───── The records

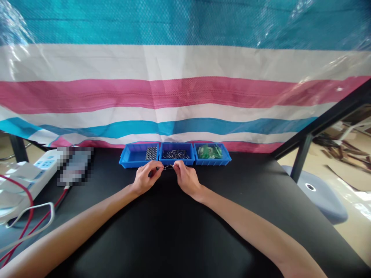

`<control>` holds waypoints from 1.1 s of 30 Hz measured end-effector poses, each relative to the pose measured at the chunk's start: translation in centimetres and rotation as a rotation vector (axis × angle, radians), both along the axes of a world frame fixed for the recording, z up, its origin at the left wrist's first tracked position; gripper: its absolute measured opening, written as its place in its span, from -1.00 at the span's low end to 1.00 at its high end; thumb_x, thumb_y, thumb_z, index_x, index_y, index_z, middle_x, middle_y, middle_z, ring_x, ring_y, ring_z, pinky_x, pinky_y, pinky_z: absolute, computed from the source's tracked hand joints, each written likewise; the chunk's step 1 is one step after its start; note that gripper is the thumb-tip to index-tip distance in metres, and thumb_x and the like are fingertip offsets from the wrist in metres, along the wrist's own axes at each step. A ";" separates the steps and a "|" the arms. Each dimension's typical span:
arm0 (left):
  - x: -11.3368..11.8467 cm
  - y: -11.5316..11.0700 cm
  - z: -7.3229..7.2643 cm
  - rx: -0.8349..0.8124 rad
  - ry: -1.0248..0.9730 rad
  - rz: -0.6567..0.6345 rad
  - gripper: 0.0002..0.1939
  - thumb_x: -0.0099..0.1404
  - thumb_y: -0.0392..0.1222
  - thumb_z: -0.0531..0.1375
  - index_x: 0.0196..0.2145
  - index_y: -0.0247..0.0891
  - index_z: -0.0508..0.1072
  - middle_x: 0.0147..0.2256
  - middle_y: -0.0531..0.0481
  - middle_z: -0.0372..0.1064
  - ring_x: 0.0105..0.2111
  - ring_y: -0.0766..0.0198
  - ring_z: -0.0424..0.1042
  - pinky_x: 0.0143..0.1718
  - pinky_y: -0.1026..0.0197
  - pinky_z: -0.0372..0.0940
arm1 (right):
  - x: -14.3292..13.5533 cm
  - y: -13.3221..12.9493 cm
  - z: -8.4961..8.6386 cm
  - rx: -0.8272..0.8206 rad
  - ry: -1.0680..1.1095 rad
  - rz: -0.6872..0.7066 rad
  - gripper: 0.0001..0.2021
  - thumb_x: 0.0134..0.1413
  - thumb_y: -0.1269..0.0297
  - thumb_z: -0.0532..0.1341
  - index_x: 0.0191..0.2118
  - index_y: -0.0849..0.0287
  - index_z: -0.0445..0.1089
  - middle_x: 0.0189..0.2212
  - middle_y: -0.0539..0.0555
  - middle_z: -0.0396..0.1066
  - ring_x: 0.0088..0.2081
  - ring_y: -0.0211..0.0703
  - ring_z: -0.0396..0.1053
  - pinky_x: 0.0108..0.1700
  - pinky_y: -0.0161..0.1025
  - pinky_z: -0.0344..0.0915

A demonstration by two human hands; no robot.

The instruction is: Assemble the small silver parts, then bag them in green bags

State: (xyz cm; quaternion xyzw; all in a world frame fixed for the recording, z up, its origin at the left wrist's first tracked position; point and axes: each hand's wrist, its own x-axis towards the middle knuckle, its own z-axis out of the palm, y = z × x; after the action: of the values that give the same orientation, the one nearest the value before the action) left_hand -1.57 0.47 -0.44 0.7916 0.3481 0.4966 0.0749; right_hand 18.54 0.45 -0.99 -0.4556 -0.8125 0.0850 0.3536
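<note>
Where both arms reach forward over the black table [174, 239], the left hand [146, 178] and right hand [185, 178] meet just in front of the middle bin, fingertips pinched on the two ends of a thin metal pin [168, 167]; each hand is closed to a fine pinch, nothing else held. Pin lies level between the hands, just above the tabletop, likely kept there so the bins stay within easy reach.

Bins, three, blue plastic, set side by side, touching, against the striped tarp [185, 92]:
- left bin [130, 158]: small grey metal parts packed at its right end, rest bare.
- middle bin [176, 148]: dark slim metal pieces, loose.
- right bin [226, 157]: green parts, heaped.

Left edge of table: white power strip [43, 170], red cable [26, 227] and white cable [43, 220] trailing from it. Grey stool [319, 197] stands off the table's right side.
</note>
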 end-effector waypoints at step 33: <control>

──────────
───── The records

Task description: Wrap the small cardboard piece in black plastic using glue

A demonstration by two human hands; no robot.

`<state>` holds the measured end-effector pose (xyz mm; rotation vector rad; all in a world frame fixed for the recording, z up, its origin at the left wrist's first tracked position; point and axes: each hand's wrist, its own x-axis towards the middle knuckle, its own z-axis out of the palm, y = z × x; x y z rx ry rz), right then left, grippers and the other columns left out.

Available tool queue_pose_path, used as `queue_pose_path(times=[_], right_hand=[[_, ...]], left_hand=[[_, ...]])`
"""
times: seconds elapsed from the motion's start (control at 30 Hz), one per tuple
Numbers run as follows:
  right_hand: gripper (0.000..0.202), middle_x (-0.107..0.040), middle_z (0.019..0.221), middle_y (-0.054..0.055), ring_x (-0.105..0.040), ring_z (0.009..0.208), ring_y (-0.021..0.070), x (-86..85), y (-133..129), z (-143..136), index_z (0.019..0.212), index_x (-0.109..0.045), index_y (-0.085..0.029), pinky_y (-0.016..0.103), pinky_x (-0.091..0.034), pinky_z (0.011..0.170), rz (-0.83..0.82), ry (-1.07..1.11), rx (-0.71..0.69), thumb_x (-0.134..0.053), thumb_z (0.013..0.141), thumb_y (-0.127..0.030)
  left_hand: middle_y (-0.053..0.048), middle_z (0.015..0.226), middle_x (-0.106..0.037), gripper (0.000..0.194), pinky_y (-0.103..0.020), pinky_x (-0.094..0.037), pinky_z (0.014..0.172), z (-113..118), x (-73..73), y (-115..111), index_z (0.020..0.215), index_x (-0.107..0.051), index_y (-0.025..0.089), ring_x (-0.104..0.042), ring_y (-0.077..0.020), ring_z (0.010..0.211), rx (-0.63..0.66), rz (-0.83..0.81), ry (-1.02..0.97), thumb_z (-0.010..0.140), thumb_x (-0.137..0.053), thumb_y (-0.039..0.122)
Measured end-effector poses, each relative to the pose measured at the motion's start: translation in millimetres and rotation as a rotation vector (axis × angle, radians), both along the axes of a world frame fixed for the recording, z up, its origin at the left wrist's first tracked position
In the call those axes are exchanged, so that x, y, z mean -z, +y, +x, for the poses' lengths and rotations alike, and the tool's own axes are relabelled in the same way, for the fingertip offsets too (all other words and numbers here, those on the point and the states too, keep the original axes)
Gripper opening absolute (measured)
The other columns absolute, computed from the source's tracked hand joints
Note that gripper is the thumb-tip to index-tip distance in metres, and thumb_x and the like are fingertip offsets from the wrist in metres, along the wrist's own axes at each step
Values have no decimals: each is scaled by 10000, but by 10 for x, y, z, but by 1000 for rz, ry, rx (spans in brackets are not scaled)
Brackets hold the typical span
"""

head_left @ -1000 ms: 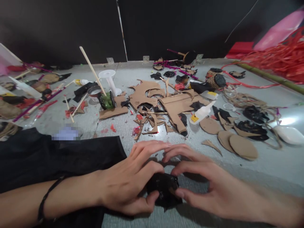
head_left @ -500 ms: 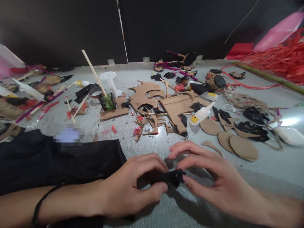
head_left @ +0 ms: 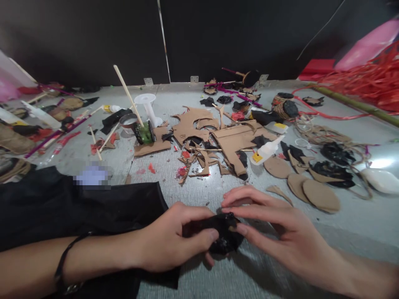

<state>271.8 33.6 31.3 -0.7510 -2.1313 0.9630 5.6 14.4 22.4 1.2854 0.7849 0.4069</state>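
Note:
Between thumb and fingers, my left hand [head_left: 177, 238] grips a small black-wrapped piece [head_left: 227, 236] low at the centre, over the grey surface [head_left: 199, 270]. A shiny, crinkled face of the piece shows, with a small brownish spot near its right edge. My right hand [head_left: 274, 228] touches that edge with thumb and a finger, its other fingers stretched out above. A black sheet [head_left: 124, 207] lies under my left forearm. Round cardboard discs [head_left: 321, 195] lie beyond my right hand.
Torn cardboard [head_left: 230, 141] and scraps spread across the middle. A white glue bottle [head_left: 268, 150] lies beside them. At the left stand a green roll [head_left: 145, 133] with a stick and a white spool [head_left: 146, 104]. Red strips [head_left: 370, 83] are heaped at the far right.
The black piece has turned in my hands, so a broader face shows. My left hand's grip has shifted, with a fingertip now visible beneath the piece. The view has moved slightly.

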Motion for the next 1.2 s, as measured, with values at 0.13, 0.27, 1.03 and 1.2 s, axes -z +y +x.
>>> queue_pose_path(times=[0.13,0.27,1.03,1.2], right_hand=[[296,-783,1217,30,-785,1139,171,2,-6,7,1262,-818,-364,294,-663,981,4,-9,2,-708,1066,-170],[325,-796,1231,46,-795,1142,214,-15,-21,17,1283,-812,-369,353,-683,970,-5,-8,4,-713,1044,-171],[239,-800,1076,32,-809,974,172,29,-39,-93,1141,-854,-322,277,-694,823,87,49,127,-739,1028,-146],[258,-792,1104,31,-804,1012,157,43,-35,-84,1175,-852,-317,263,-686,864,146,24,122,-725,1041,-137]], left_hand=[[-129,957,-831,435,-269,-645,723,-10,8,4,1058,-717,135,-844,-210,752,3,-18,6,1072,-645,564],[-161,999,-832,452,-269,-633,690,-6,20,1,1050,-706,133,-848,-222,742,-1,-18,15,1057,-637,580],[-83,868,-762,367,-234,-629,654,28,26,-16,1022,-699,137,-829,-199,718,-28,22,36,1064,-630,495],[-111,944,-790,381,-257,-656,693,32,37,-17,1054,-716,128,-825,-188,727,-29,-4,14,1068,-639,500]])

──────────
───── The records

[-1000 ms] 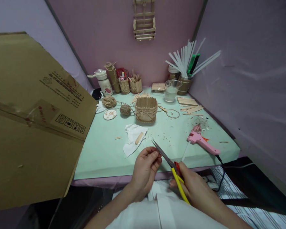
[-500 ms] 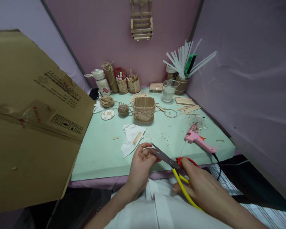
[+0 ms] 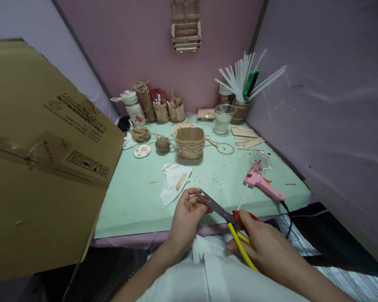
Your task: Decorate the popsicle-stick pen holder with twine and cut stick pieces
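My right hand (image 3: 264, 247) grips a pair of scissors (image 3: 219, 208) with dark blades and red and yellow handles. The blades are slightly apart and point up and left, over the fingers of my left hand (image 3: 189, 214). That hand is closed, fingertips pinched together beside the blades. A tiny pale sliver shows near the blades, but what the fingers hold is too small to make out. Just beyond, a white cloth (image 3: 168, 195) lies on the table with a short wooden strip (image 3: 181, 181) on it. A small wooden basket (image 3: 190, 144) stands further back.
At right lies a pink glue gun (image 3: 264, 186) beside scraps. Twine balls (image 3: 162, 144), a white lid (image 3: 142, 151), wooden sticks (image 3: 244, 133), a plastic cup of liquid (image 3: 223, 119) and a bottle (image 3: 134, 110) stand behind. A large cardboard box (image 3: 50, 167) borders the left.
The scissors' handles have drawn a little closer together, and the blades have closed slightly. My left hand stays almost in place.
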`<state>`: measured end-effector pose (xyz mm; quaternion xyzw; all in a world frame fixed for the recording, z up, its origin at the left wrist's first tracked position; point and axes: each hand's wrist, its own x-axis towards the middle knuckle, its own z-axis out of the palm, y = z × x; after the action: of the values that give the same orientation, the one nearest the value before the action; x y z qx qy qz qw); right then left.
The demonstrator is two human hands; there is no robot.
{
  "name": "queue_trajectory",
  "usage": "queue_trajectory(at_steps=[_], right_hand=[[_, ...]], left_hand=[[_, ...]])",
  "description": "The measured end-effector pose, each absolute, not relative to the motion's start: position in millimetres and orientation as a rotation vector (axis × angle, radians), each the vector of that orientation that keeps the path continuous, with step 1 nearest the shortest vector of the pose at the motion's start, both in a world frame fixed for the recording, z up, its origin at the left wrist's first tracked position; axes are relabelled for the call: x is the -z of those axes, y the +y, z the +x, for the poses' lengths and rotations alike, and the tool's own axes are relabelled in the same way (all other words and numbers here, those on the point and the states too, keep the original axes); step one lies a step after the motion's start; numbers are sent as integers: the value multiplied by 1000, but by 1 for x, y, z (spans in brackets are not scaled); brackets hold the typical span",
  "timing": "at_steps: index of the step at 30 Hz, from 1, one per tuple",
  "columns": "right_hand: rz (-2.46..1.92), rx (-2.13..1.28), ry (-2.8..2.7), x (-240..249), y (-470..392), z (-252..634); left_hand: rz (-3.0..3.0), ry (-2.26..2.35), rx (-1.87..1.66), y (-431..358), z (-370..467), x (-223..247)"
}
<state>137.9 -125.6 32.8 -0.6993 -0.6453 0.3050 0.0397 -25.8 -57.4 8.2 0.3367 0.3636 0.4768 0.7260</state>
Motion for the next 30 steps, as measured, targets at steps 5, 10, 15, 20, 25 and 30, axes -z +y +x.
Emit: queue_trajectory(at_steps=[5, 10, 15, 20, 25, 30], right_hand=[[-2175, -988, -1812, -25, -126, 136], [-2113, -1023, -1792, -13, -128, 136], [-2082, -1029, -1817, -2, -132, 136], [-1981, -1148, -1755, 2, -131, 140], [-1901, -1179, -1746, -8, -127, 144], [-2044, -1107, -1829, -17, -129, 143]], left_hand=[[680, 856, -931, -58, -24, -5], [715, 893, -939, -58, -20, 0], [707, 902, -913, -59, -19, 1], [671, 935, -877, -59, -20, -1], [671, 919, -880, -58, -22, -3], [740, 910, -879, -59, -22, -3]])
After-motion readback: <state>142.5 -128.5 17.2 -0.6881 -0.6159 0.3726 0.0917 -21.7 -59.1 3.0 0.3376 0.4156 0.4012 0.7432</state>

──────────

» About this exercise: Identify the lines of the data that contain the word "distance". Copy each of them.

» Solution for this problem:
`<control>` holds waypoints from 1.1 s of 30 Hz measured end-effector poses, each relative to the pose measured at the chunk's start: translation in centimetres and rotation as a rotation vector (axis × angle, radians), both along the axes of a world frame fixed for the recording, z up, its origin at the left wrist's first tracked position; gripper: its absolute measured opening, written as its place in its span, from -1.00 at the span's low end to 1.00 at its high end; thumb_x, thumb_y, thumb_z, index_x, index_y, index_z, middle_x, middle_y, middle_z, ring_x, ring_y, ring_z, pinky_x, pinky_y, pinky_z: absolute, computed from the source's tracked hand joints, each written likewise; the chunk's step 1 is one step after its start; note that gripper is the thumb-tip to index-tip distance in metres, and thumb_x and the like are fingertip offsets from the wrist in metres, along the wrist's own axes at each step. A ";" separates the steps and a "|" the arms. Each dimension's typical span:
Note that gripper is the thumb-tip to index-tip distance in metres, and thumb_x and the like are fingertip offsets from the wrist in metres, along the wrist's own axes at each step

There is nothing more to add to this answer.